Salary packaging means more for you.
For most of us, tax is deducted before we receive our pay. But if you work for an organisation that offers salary packaging, you can use some of your salary to pay for everyday expenses first. Your tax is then calculated on the remaining amount, meaning you pay less tax and have more of your salary available to you.

Salary packaging is convenient, too, and an easy way to budget for regular expenses such as your mortgage, bills or even everyday items such as groceries and petrol.

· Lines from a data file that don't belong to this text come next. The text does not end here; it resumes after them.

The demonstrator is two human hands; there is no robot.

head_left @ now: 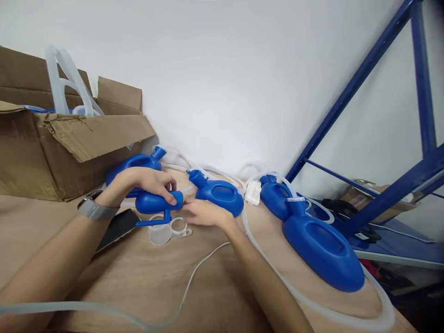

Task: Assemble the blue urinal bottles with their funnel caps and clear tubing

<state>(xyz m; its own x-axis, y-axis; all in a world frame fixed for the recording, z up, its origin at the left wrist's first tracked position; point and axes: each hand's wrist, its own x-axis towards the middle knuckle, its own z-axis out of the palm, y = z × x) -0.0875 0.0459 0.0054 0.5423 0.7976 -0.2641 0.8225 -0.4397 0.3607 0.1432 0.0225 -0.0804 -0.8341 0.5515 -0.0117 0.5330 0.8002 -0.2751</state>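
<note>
My left hand [154,183] is closed round a rounded blue plastic urinal head [152,203], which lies sideways with its round neck toward the right and a thin handle below. My right hand [208,213] reaches in from the right, its fingers stretched toward the neck's rim; whether they touch it I cannot tell. Just under both hands lie a clear round cap [160,235] and a clear ring with a tab [179,226]. Behind my right hand is a blue urinal bottle [222,194]; another blue bottle [138,162] stands behind my left hand.
Two more blue bottles [322,249] lie at the right with clear hoses [287,289] looping round them. A black phone-like slab [118,229] is by my left forearm. An open carton [69,152] stands at left, a blue metal rack [385,203] at right. A thin white cable [194,273] crosses the table.
</note>
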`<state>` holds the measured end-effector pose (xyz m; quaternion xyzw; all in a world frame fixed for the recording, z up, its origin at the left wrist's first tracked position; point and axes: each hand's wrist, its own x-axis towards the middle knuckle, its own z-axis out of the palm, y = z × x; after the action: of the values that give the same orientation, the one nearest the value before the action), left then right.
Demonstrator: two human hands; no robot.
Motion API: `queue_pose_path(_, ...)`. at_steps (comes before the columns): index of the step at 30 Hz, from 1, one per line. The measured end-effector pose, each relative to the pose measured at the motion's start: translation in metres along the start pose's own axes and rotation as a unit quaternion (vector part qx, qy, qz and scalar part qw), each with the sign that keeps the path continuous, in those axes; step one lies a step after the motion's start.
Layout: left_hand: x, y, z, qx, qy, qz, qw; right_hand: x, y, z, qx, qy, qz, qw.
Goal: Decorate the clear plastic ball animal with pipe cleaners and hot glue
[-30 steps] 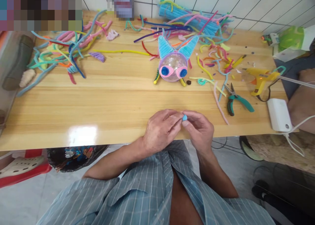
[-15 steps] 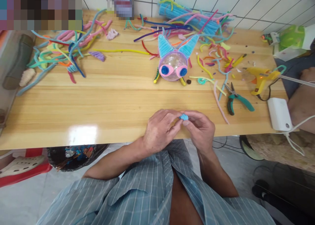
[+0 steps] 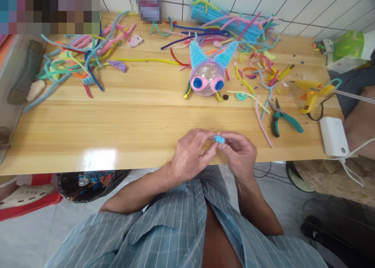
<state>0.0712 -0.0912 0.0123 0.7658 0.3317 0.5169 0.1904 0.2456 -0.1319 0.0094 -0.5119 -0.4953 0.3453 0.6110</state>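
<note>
My left hand [image 3: 191, 154] and my right hand [image 3: 240, 152] meet at the near edge of the wooden table [image 3: 117, 119]. Between their fingertips both pinch a small light-blue coil of fuzzy wire [image 3: 218, 139]. Farther back on the table stands a clear ball figure [image 3: 206, 78] with pink-and-blue eyes and two light-blue pointed ears.
Loose coloured fuzzy wires [image 3: 73, 61] lie at the back left, and a blue bundle [image 3: 228, 22] at the back. Green-handled pliers [image 3: 278, 117], a yellow glue gun [image 3: 312, 92] and a white power adapter [image 3: 332, 137] sit to the right. Another person's arm [image 3: 361, 119] rests at the right edge.
The blue coil has turned a little between my fingertips and shows more of its flat face. Both hands stay in the same place.
</note>
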Motion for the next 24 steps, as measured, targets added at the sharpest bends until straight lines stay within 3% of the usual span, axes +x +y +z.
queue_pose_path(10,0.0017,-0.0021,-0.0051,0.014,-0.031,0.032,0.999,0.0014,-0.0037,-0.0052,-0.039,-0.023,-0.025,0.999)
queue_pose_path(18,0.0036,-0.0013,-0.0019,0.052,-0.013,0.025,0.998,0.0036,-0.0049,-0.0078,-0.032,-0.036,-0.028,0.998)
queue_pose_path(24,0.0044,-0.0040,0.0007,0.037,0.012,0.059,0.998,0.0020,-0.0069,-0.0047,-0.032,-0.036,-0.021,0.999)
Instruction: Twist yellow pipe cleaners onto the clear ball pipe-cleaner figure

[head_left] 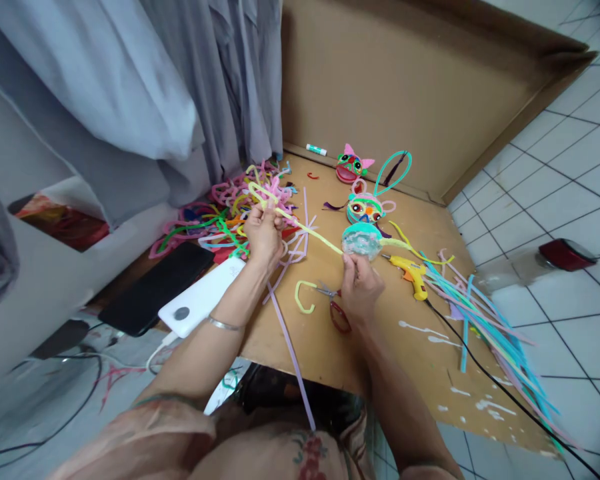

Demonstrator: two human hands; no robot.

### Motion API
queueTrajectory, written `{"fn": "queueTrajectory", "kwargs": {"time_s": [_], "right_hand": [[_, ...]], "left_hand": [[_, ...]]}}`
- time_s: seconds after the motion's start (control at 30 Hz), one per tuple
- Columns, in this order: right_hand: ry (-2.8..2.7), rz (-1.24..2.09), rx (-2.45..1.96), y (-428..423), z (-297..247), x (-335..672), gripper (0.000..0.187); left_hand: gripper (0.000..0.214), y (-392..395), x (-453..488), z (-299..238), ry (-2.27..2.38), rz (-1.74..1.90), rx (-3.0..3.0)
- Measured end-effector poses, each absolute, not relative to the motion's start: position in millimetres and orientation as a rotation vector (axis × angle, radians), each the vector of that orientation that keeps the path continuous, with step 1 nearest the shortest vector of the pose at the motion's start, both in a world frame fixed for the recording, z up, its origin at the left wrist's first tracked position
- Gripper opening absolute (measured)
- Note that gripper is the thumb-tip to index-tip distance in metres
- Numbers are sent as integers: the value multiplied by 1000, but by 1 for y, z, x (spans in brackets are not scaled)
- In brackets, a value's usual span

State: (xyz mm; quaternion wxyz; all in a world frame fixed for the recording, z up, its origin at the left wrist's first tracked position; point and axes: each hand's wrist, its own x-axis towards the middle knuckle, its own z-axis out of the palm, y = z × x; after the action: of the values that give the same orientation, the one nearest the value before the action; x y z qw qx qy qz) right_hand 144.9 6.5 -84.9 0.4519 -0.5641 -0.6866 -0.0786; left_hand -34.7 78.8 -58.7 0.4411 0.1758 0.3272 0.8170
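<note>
from my remote seat, going left to right: well left of the left hand lie a black phone (155,288) and a white power bank (200,297), side by side at the edge of the cardboard (380,353). just beyond and left of that hand sits a tangled pile (225,210) of coloured stems.

the left hand (264,235) is closed and raised off the board, its fingers pinched on a yellow stem (310,231) near the stem's far, looped end. the stem runs rightward, nearly straight, into the ball (361,241), a teal and clear fuzzy lump held just above the right hand (361,285). that hand is closed too, thumb and fingertips gripping the ball from below. i cannot tell how far the fingers reach behind it.

i judge the stem to be very light, soft on the outside with a wire core: it bends easily, keeps a bend, and its fuzz gives good grip. it is best pinched close to wherever a bend is wanted. the ball looks light and a little squashy, so i would hold it gently by its sides, not squeeze it.

just under the right hand lie a yellow hook (304,297) and red-handled scissors (336,308). right of it rests a yellow glue gun (411,272) with a black cord, and further right a spread of loose strands (480,313). beyond both hands sit two finished faces (365,208).
</note>
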Motion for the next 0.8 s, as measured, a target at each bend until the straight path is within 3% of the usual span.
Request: {"fn": "queueTrajectory", "kwargs": {"time_s": [0.33,0.8], "right_hand": [[-1863,-157,-1330,17,-92,153,31],[-910,268,-1112,28,-60,174,37]], "left_hand": [[25,85,-46,-64,813,2107,447],[31,84,-30,-74,931,2057,666]]}}
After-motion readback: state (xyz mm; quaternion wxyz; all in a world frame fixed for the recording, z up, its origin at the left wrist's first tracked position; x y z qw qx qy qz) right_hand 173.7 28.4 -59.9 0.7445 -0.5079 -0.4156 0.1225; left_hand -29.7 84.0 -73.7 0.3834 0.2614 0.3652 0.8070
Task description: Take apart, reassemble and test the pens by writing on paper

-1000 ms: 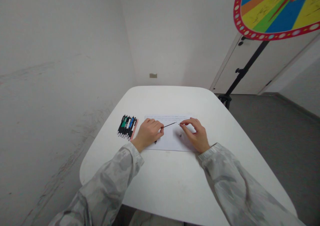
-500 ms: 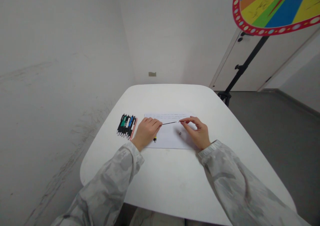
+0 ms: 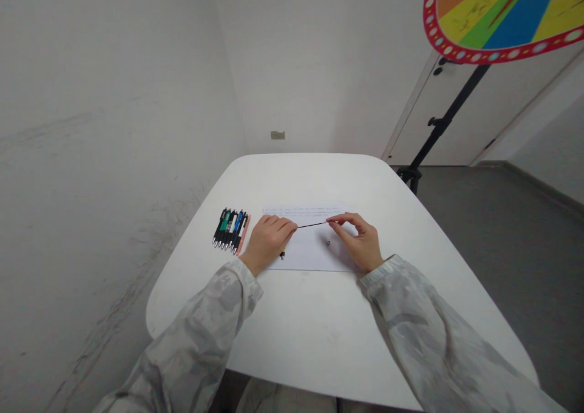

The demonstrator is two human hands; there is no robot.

Watch this short and informative video which explains salary packaging and provides some great examples of what you can save on everyday purchases.

 

It’s easy to get started.

  1. Simply decide how much of your pre-tax salary you want to use (up to $15,900 for employees of not for profit organisations and $9,010 for hospital employees).
  2. Nominate the items you want to use your money for (we can help you decide if you’re not sure).
  3. Compete a Salary Packaging Application Form and provide any additional documentation needed.
  4. We then advise your employer of the details and they deduct this money before you receive your pay and send it to us.
  5. We use this money to pay for the things you have included in your salary packaging. This might be your mortgage or rent, your bills or even your credit card. Or we can add it to an Everyday Purchases card to give you the flexibility to choose how to spend your money.

If your employer offers salary packaging, then using your pre-tax salary to pay for your living expenses is a great way to save tax and increase your disposable income.